As a consultant, I work on various projects and when the work is completed, I move on to the next ones, often not being able to see the fruits of my labour, such as improved programs, new program growth and the like. But recently I had the tremendous pleasure of seeing the culminating product of a project I was fortunate enough to be a contributing part of.
My consulting business started out in 2008, and one of my first clients were the Society of Certified Management Accountants of Canada (CMA Canada). My team and I conducted some work on their national certification program’s assessments. Over the years, I worked on several smaller projects for them, all relating to their national assessments. In 2011, my work with CMA Canada was instrumental in landing a contract with CICA (the Canadian Institute for Chartered Accountants). All the while, I was hearing talk of “unification” between Canada’s three governing bodies for accountants: CICA, CMA Canada and the Certified General Accountants (CGA Canada).
In the early part of 2012, I was asked by CMA Canada and CICA to sit on the Assessment Development Task Force for a new, unified accounting body in Canada: the Chartered Professional Accountants of Canada (CPA Canada), which would replace the legacy bodies of CMA Canada, CICA and CGA Canada.
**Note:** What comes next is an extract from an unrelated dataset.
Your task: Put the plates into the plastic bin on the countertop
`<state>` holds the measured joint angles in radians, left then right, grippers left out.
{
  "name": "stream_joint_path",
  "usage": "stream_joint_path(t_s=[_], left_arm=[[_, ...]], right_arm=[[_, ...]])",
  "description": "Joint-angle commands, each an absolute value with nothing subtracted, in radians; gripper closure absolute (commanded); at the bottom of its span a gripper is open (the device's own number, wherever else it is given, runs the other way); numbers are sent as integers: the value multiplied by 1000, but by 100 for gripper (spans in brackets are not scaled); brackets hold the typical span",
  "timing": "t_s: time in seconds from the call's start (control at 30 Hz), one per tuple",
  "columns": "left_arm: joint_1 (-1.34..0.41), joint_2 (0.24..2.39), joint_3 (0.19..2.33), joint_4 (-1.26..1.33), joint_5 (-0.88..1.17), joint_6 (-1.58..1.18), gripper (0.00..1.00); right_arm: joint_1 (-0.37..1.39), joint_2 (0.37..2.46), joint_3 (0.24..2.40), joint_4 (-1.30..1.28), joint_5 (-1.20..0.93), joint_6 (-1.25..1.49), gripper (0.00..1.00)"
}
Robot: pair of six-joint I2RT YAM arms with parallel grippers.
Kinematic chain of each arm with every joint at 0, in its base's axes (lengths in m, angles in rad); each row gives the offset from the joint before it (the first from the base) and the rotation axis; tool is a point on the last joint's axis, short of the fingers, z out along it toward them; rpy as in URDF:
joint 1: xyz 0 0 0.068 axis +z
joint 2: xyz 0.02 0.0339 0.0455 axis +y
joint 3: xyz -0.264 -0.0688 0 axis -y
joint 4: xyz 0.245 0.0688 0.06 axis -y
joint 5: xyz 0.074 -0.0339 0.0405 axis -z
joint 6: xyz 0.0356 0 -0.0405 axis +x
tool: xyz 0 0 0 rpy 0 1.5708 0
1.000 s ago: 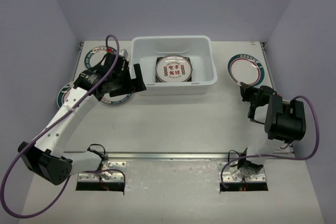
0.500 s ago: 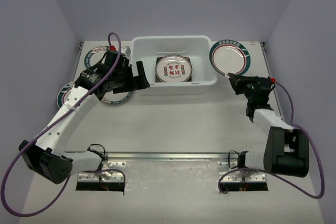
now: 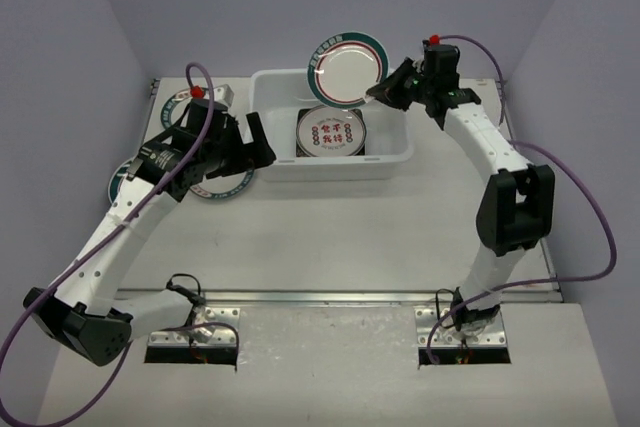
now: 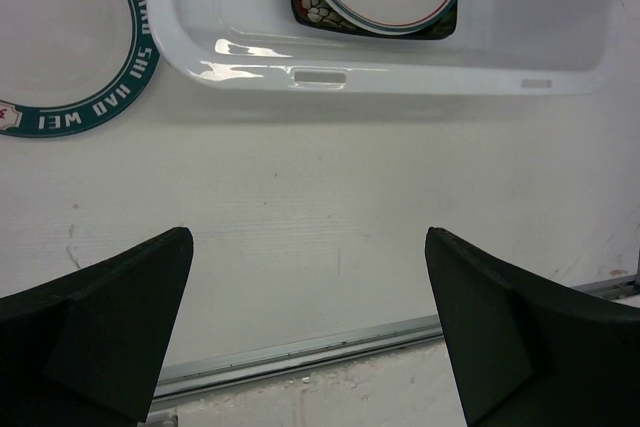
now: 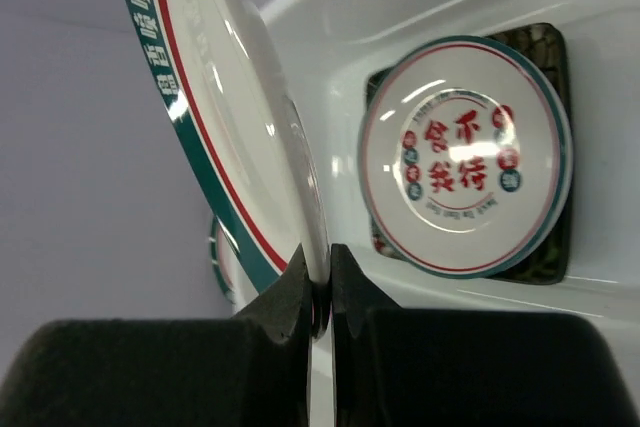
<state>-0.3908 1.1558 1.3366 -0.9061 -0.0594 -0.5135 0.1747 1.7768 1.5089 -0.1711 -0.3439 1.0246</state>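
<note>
Right claw [image 5: 318, 292] was clamped hard on the rim of a round teal-rimmed plate [image 3: 347, 69], with only the plate's edge pinched between the jaws. I had that plate up in the air over the far wall of the plastic bin [image 3: 330, 169]. It stood steeply tilted, not flat, and from the wrist camera I saw it almost edge-on.

And there was the target. Inside the bin, about mid-length, the plate with red characters [image 5: 465, 152] sat on a black square plate [image 5: 545, 57] whose corners poked out beneath it. That stack lay below the claw and toward the bin's near wall.

So it all turned on this, I judged: the carried plate had to come nearward off the far wall, tip from on-edge to flat, and go down onto that stack. The right arm [image 3: 480, 142] was plainly the one for it.

Left claw [image 4: 308, 277] hung wide open, gripping nothing. It was over bare bench [image 4: 320, 187] and faced the bin's left end wall. Just beside that end a second teal-rimmed plate [image 4: 60, 37] lay flat on the bench, nearer the left arm [image 3: 120, 227] than the right. More rims showed from under that arm in the overhead view, so my read was that the job was under way, not finished.
</note>
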Motion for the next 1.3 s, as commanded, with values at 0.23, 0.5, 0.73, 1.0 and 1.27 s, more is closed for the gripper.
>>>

I met a lot of smart and dedicated people with the common goal to create a leading-edge, robust assessment program to accompany a new education program, the Professional Education Program (PEP), for Canada’s new and unified accounting profession. After about a year and several working meetings, our task force’s ideas and structure for the assessment program started to become a reality. We developed a six exam system, culminating in the Common Final Examination or CFE. The CFE would, in the Task Force’s vision, culminate a rigorous, cutting-edge, multi-modal professional certification assessment program. To many professional accounting candidates, the CFE would replace the former UFE, or Uniform Final Examination.
The first exams in this new system, the Core 1 Exam went live in the Fall of 2013. Over the next year and a bit, I consulted for CPA Canada on documenting process and performance validity evidence for the new exams. I also was honoured to be invited to conduct workshops on various psychometric topics, such as Item Analysis and Standard-Setting for CPA Canada’s new Board of Examiners (BOE) at their inaugural and second annual summer meetings.
Additionally, I co-presented our assessment and validation work on the assessment program at the Annual Exchange of the Institute for Credentialing Excellence (ICE) in 2014 with one of CPA Canada’s lead Assessment Principals, whom I worked closely with on exam validation. Our work was lauded and validated by the professional measurement community there. It was an incredible feeling!
Over the years, CPA Canada has taken on more of the psychometric analyses of the PEP assessments, and my role has decreased, which to me is a sign that I did my job well, helping the assessment staff take their measurement expertise to another level.
Then this past Fall, I had another feeling of tremendous satisfaction, as it was like the CPA Canada Assessment Development Task Force’s baby was born! The first ever Common Final Examination was written by the first cohort of new Chartered Professional Accountants. There is an article on the inaugural CFE in CPA Canada’s membership magazine that can be found here.
As noted, I am somewhat distanced from the CPA Canada PEP assessments now, but have a tremendous sense that my work as part of the dedicated Task Force and with the exceptionally talented Assessment staff at CPA Canada over the years helped create something progressive, and more importantly for a measurement expert, something valid, ushering in Canada’s first wave of new Chartered Professional Accountants.
I thank CMA Canada, CICA and CPA Canada for the opportunity to be part of something so ground-breaking.
P.S. my work with financial professionals does not end with CPA Canada. I am currently working on projects for the Royal Bank of Canada and the Canadian Association of Insolvency and Restructuring Professionals.